For most of the 1930s, Vickers Armstrong, one of the biggest defense contractors and naval shipbuilders in the world at the time, was in the doghouse following revelations of the huge web of corruption it had funded through its chief arms salesman, Sir Basil Zaharoff, before World War I.

The major arms companies of Britain and other countries were even accused of masterminding the outbreak of World War I in 1914 to ensure their continued profits. And they were routinely described in the British Parliament and popular press as “merchants of death.” A famous novel was even written about them on this theme: “A Gun for Sale” by Graham Greene. It was later made into a highly successful Hollywood movie starring Alan Ladd.

However, Vickers in the late 1930s was also developing a remarkable -- and beautiful -- new heavily armed, high-speed, single-wing, monoplane as a proposed interceptor fighter for the Royal Air Force. This was widely believed to be a waste of time.
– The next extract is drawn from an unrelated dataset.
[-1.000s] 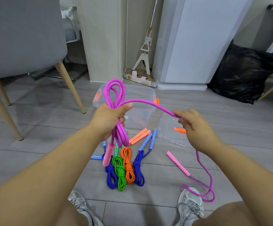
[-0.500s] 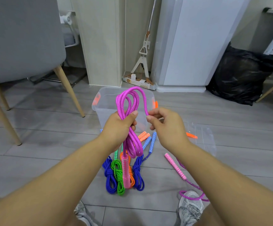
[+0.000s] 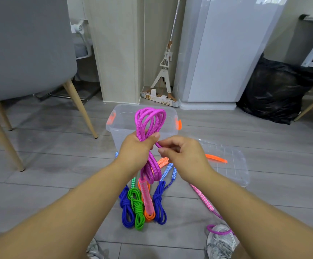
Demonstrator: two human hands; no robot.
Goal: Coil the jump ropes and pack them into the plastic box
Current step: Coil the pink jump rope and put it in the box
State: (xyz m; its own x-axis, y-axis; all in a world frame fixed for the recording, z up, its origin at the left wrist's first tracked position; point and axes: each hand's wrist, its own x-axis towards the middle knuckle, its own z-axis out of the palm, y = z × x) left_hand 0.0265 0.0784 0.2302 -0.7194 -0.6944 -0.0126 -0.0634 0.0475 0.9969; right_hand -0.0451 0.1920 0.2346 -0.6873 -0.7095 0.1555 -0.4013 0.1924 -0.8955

The leading air war theorists in the world, Lord Trenchard in Britain and Gen. Giulio Douhet of Italy, had decried that the bomber would always get through -- an attitude shared by leaders of the infant U.S. Army Air Corps, which was investing in long-range, four-engine heavy bombers, primarily the Boeing B-17 Flying Fortress, not in small, fast fighters.

Britain's greatest science fiction writer H.G. Wells taught the same lesson in his futuristic novel "The Shape of Things to Come," published in 1933, and the breathtaking movie "Things to Come," based on it, in 1936.

British Prime Minister Stanley Baldwin felt the same way. Defense against fleets of bombers was believed to be as impossible as fast interceptor defense against ballistic missiles was thought to be until a few years ago.

However, Baldwin's successor as British prime minister, Neville Chamberlain, disagreed. He and his Minister of Supply Sir Thomas Inskip, unjustly and unfairly ridiculed by Winston Churchill at the time, focused their limited financial resources on modernizing Britain‘s fighter defenses -- in the teeth of opposition from their own air marshals who wanted all the money spent on their beloved bombers instead.

So the Hawker Hurricane got built -- and so did Vickers' beautiful new fighter plane developed by its Supermarine division, previously best known for its championship-winning racing seaplanes. The world came to know it as the Spitfire.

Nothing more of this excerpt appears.